He noted that the outcome document amounted to a far-reaching package of changes. “But let us be frank with each other, and the peoples of the United Nations,” he cautioned. “We have not yet achieved the sweeping and fundamental reform that I and many others believe is required. Sharp differences, some of them substantive and legitimate, have played their part in preventing that.”
He called on the leaders to “pick up the pieces” to renew negotiations on nuclear non-proliferation and disarmament. “Weapons of mass destruction pose a grave danger to us all, particularly in a world threatened by terrorists with global ambitions and no inhibitions,” he warned.
But the package so far agreed on is a good start, he said, “and the coming years will test our resolve to halve extreme poverty by 2015, to act if genocide looms again, and to improve our success rate in building peace in war-torn countries.”
He stressed again and again the need to work together on the issues on which progress had not yet been achieved. “Whatever our differences, in our interdependent world, we stand or fall together,” he said.
Mr. Annan warned that ignoring the basic principles of democracy, human rights and the rule of law for the sake of expediency undermines confidence in collective institutions. “That is why a healthy, effective United Nations is so vital,” he declared.

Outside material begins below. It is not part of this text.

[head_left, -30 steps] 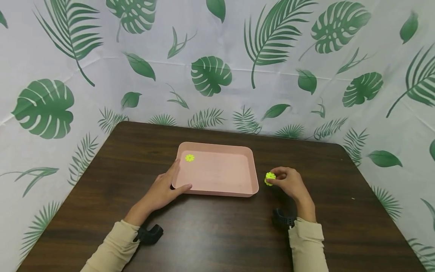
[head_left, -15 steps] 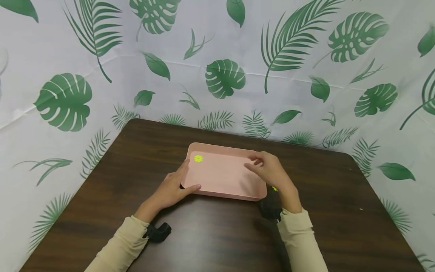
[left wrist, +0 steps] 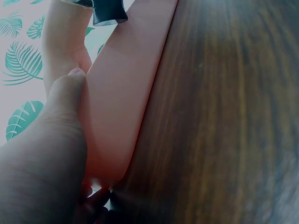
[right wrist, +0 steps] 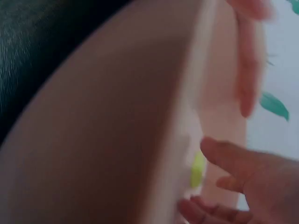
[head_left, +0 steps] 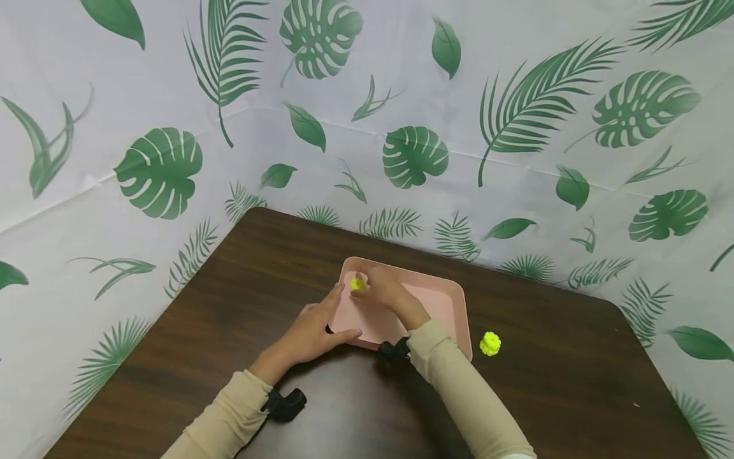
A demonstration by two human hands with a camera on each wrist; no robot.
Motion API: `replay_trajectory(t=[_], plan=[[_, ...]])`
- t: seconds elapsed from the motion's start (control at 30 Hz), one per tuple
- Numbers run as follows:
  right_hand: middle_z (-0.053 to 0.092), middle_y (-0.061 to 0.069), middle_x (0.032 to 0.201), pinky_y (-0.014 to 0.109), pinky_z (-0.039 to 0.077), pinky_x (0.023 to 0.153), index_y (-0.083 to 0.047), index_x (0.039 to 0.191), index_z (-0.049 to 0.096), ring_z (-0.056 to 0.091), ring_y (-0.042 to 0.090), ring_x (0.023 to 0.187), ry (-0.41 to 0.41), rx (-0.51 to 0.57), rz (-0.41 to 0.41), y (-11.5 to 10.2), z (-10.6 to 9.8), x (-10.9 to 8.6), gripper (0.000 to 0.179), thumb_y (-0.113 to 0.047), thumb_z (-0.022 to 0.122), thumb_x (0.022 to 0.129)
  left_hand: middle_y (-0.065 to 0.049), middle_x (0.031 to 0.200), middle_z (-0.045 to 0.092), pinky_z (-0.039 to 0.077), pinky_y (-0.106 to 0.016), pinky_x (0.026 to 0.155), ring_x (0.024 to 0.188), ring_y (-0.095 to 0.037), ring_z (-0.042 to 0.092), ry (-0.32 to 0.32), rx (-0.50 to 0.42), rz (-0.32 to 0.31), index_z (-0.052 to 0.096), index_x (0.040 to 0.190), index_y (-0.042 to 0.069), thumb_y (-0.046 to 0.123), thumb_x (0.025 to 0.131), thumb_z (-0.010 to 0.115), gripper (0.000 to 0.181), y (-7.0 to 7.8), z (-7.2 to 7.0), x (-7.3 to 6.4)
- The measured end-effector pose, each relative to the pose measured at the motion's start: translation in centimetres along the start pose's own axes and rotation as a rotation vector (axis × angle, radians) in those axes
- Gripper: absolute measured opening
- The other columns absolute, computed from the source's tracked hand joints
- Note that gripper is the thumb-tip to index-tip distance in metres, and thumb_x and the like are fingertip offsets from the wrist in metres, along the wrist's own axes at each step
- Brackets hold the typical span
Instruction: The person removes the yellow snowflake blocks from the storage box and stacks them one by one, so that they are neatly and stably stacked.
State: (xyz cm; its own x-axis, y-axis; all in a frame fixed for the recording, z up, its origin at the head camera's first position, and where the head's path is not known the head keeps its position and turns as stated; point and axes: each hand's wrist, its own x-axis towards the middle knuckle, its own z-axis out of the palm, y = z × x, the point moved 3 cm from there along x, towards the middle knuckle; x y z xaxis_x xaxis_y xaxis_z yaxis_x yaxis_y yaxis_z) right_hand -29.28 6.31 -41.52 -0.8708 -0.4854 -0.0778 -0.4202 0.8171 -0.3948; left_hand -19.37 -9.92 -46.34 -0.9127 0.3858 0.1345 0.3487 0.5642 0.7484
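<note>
A pink rectangular tray (head_left: 453,299) lies on the table. My left hand (head_left: 309,335) holds its near left corner, thumb over the near rim and fingers along the left side; the left wrist view shows the thumb (left wrist: 70,88) on the rim. My right hand (head_left: 384,290) is inside the tray, above its far left corner, at a yellow flower-shaped piece (head_left: 357,282). In the right wrist view the yellow piece (right wrist: 197,171) shows between the spread thumb and fingers, with visible gaps. A small stack of yellow flower-shaped pieces (head_left: 490,343) stands right of the tray.
The dark wooden table (head_left: 550,376) extends around the tray. A white cloth with green leaves (head_left: 367,191) hangs behind it. Each wrist wears a black camera mount (head_left: 287,405). A tiny pale speck (head_left: 636,405) lies at the table's right.
My right hand has left the yellow stack beside the tray and moved left to the piece in the tray's corner. The left hand has stayed at the tray's corner. The head view has turned.
</note>
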Motion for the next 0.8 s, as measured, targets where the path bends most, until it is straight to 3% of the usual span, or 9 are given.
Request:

“If properly utilized, it can be a unique marriage of power and principle, in the service of all the world’s peoples,” he added, stressing the importance of reforming the world body to restore confidence in its “integrity, impartiality and ability to deliver.”
Citing President Franklin Roosevelt’s call for courage to fulfil one’s responsibilities in an imperfect world, the Secretary-General concluded: “I am not sure we have done that yet. But I believe all; of us now understand that we need to do it.
“Precisely because our world is so imperfect, we need the United Nations.”